As for the basic principles of protest organization, despite the fact that Svetlana Tikhanovskaya and Maria Kolesnikova could be consistently considered as leaders at the initial stages of the protest in the Republic of Belarus, in fact, the Belarusian protests were depersonalized in nature – they were not characterized by centralized leadership[21]. In addition, the protesters borrowed the "water tactics" used by Hong Kongers to avoid arrest. Nevertheless, despite the rather high degree of coordination of protests in Belarus and their duration, their participants still failed to achieve their goals, since the state system managed to reorganize itself to suppress protest activity.

France: protests against the bill "On global security"In 2020, the French government decided on the need to introduce a draft law "On global security".

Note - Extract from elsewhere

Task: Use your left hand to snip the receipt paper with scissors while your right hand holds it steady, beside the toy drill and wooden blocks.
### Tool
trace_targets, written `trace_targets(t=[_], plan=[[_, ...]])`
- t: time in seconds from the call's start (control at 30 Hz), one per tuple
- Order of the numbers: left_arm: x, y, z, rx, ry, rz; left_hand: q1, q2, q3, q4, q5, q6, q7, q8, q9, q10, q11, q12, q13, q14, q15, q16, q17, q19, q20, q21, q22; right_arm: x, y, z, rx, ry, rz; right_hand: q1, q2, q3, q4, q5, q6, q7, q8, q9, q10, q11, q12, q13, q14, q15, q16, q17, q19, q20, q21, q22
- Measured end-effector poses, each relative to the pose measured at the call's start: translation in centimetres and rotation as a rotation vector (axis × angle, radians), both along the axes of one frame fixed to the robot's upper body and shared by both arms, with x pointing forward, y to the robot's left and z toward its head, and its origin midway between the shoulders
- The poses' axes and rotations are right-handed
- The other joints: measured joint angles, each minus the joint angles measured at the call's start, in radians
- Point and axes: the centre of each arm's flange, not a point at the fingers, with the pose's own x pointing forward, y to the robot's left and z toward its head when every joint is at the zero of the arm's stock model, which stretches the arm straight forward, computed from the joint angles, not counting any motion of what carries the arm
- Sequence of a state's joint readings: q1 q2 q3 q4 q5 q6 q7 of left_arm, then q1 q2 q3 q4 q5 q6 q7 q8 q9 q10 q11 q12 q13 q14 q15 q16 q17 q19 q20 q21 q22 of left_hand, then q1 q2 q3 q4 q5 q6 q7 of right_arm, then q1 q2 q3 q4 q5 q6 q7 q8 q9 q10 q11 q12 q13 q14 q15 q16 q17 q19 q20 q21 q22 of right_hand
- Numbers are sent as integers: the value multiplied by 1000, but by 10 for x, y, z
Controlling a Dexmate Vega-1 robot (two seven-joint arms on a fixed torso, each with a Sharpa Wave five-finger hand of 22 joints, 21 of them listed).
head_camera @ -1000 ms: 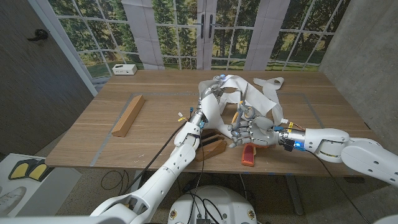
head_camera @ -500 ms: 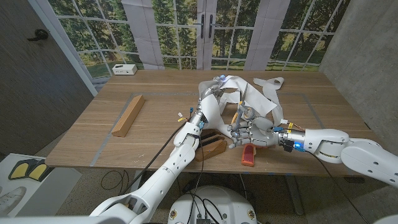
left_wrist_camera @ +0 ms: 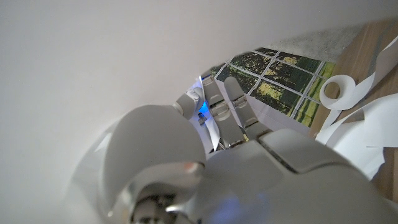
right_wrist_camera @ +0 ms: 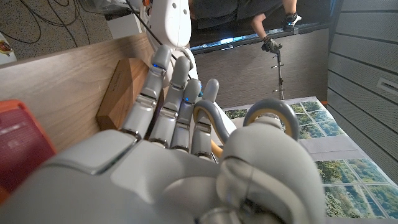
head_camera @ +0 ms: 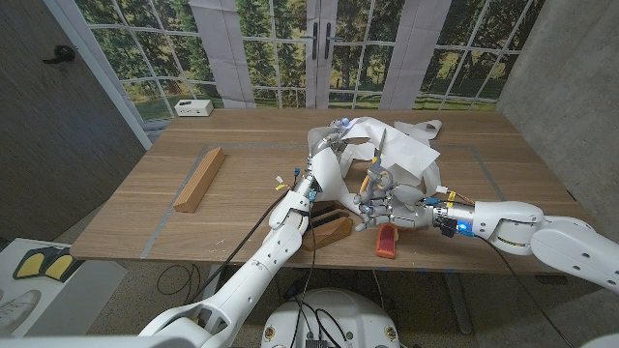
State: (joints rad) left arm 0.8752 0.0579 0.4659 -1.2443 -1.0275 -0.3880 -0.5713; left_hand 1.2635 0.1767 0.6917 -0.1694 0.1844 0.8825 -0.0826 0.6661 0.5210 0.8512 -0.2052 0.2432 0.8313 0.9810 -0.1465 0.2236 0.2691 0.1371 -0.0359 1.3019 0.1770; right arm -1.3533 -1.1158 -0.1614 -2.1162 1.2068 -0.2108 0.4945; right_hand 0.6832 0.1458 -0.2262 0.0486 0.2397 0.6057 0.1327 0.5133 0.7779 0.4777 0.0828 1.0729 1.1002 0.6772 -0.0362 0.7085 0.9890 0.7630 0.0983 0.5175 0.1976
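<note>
Scissors (head_camera: 377, 172) stand with their grey loops in the right hand (head_camera: 385, 207), just right of centre in the head view; the right wrist view shows its fingers (right_wrist_camera: 166, 106) threaded through a loop, blades up against the paper. Receipt paper (head_camera: 401, 153) lies crumpled in loose white bands at upper centre of the tabletop (head_camera: 242, 174). The left hand (head_camera: 329, 166) reaches into the paper's left edge, fingers close together; whether it pinches the strip I cannot tell. A wooden block (head_camera: 199, 178) lies at left, another (head_camera: 329, 230) near the front edge beside an orange-red toy (head_camera: 387, 241).
</note>
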Motion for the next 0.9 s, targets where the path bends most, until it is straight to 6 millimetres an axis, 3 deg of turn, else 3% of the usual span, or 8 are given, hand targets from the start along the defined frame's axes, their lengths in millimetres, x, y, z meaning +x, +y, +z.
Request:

The need for it was justified by the importance of security at all stages and levels of social interactions. The authors of this initiative also stressed the novelty and correctness of the approach of both the protection of citizens and law enforcement agencies. In addition, the legislators were guided by the logic that simplifying the work of police officers is beneficial for the whole society as a whole, since they will be able to perform their tasks more efficiently and efficiently.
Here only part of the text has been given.